Introduction

Completed

Developing cloud programs (i.e., designing and implementing software systems that successfully exploit the capabilities of massively distributed computational resources) presents formidable challenges. The difficulties arise from the multiplicity of possible logical interactions and temporal interleavings among numerous software and hardware components. Program bugs can be difficult to reproduce, and due to some cloud programs' nondeterministic performance behavior, analyzing and reasoning a system's behavior can exceed mere human ability.

As researchers and practitioners have gradually gained a better understanding of this problem, they have developed models of programming and computation that mitigate cloud systems' inherent complexity. These models, which are embodied in software/hardware systems, stand between the developer and underlying computational resources, providing the programmer stylized design patterns, a relatively simpler way of thinking about distributed programming, and a flexible interface to applications, data, and resources.

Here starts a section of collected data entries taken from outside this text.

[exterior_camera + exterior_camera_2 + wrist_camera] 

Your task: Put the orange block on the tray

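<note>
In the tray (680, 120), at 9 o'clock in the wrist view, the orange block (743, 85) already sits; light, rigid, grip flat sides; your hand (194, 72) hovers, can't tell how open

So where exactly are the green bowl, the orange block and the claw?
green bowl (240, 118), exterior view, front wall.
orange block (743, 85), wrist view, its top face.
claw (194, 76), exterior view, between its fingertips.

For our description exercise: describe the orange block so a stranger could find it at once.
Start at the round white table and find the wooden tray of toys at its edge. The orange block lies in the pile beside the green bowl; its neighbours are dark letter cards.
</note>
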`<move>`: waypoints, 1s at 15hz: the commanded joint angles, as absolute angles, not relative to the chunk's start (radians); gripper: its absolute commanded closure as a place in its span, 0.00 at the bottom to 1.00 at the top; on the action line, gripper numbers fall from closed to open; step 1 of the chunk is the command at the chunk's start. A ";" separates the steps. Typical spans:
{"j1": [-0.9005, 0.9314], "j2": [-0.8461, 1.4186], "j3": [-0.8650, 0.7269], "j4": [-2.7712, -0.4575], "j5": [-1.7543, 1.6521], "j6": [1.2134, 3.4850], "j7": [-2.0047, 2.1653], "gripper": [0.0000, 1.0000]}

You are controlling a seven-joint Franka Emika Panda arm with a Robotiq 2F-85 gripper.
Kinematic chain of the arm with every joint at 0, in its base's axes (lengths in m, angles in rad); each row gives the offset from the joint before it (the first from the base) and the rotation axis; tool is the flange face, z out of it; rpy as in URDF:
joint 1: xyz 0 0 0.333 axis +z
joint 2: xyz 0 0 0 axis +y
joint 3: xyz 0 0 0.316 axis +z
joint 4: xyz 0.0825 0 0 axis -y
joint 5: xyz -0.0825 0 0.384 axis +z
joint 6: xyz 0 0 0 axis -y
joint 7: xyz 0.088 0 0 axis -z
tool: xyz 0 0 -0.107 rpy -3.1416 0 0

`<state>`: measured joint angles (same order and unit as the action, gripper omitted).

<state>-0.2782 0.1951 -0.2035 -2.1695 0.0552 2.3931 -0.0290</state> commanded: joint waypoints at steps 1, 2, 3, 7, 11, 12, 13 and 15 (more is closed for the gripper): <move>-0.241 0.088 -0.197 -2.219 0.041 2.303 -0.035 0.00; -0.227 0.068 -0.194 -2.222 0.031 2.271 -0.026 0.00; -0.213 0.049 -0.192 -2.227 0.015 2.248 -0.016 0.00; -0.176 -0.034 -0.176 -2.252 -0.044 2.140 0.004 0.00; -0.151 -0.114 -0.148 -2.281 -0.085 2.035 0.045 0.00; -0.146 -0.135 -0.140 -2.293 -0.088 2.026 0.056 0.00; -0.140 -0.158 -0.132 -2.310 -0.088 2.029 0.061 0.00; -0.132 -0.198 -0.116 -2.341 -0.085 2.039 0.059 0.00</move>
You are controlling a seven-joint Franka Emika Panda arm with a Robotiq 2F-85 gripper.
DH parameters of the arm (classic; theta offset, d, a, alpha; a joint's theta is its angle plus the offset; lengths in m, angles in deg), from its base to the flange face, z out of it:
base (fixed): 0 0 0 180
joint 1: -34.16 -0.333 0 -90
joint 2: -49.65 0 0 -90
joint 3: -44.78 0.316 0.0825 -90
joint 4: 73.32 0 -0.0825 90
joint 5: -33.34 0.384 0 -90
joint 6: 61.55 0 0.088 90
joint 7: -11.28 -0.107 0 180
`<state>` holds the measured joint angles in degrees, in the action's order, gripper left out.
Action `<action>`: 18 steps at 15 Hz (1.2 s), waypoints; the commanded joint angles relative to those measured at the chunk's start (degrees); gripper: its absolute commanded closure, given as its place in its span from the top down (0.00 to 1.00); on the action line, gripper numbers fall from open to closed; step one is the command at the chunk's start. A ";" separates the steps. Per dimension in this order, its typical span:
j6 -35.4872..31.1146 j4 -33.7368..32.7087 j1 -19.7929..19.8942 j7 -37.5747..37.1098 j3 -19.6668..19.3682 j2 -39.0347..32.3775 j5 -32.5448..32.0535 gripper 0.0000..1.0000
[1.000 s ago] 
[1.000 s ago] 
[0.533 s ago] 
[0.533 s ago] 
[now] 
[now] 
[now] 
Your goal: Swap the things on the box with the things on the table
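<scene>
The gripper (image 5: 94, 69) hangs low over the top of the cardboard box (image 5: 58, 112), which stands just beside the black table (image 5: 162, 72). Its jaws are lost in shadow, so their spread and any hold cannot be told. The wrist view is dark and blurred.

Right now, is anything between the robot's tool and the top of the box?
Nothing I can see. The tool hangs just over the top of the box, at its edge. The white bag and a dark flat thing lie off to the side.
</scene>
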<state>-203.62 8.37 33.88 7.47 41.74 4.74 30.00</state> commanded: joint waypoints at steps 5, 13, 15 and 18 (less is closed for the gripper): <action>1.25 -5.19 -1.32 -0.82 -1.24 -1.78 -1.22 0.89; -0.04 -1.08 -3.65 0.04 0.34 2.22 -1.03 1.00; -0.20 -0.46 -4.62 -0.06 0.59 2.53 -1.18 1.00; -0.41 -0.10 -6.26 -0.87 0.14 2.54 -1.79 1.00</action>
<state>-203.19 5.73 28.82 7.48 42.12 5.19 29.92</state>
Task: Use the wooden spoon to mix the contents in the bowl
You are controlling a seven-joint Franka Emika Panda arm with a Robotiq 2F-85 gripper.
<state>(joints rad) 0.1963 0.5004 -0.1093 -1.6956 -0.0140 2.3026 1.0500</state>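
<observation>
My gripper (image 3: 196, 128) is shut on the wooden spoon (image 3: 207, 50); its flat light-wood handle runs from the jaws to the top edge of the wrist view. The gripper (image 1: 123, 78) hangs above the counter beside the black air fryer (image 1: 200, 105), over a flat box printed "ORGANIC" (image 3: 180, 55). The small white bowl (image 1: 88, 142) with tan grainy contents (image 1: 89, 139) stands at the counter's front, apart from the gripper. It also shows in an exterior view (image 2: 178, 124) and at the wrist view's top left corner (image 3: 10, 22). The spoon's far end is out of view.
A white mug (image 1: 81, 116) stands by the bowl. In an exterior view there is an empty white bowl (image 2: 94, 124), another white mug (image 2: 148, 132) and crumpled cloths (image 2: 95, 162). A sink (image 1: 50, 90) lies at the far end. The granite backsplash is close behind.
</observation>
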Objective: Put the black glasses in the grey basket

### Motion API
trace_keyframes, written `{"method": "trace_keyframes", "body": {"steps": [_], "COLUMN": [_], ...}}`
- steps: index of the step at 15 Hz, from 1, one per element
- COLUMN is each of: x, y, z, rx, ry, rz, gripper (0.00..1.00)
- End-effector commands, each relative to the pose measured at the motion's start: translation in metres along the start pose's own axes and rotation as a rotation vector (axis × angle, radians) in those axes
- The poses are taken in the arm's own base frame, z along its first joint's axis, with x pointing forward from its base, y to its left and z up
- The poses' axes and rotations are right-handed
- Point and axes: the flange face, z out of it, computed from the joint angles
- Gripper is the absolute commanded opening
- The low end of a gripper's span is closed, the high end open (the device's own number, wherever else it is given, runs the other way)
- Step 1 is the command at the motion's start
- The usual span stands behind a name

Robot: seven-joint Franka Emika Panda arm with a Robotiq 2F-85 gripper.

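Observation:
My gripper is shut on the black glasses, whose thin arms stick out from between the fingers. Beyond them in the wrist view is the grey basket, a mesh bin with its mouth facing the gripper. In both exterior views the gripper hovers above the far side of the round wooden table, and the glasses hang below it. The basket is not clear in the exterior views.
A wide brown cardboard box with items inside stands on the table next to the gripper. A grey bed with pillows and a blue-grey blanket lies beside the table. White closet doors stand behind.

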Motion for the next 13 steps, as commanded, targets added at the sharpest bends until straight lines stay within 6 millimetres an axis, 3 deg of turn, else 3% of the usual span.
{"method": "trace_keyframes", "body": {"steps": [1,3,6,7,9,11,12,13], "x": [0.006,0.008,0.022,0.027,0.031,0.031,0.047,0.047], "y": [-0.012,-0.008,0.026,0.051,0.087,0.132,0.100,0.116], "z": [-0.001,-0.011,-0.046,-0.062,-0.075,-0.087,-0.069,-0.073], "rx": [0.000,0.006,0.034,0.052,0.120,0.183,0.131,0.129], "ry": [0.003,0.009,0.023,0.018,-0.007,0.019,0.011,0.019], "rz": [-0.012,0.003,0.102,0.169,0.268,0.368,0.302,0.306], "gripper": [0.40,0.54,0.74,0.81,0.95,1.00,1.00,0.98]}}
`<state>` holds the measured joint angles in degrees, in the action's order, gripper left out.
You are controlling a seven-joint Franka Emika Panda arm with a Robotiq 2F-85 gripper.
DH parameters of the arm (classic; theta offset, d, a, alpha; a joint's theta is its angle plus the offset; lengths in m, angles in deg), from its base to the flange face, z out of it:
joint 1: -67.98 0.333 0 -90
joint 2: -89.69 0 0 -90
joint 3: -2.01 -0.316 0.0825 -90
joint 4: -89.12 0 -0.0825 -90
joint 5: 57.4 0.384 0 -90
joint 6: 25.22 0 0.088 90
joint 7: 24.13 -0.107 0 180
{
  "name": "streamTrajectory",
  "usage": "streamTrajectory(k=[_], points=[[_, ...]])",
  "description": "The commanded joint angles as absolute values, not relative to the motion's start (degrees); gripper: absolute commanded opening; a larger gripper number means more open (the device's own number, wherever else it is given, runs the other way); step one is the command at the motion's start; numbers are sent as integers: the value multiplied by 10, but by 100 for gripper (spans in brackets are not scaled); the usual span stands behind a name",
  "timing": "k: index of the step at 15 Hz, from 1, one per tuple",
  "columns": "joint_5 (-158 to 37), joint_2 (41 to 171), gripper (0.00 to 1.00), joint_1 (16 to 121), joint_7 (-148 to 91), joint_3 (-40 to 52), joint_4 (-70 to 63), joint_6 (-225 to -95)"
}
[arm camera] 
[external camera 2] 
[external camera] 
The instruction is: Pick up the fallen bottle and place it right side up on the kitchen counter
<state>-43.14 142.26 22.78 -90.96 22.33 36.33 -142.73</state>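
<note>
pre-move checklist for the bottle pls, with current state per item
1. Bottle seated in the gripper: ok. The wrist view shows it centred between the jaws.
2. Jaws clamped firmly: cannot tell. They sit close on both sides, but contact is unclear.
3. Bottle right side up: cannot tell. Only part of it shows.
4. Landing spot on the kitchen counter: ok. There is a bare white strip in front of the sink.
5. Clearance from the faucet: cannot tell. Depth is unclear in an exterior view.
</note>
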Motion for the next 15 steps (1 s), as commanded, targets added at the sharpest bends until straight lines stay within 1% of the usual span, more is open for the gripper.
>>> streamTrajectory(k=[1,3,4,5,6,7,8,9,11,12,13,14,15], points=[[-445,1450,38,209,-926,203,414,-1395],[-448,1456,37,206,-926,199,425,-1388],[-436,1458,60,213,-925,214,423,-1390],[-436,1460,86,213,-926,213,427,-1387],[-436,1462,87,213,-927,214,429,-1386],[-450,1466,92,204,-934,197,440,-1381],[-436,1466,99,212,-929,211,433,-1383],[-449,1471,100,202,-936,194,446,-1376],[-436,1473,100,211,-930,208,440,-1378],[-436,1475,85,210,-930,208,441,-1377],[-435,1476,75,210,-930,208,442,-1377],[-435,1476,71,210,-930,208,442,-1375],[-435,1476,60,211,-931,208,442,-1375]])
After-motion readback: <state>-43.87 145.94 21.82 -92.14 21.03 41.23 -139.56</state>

The current generation of cloud programming models builds on classical predecessors that support interprocess communication based on shared memory and message passing. Although those earlier versions provide basic facilities for interaction among distributed tasks, they lack the capability to parallelize and distribute tasks automatically and to recover from faults. Those versions' modern descendants, including Hadoop MapReduce, Pregel, and GraphLab, provide greater sophistication and specifically address the demands of distributed programming and computing in cloud environments. Among other advantages, these current models relieve developers from concerns with many of the difficult aspects of distributed programming and allow programmers to focus on sequential portions of their application's algorithms.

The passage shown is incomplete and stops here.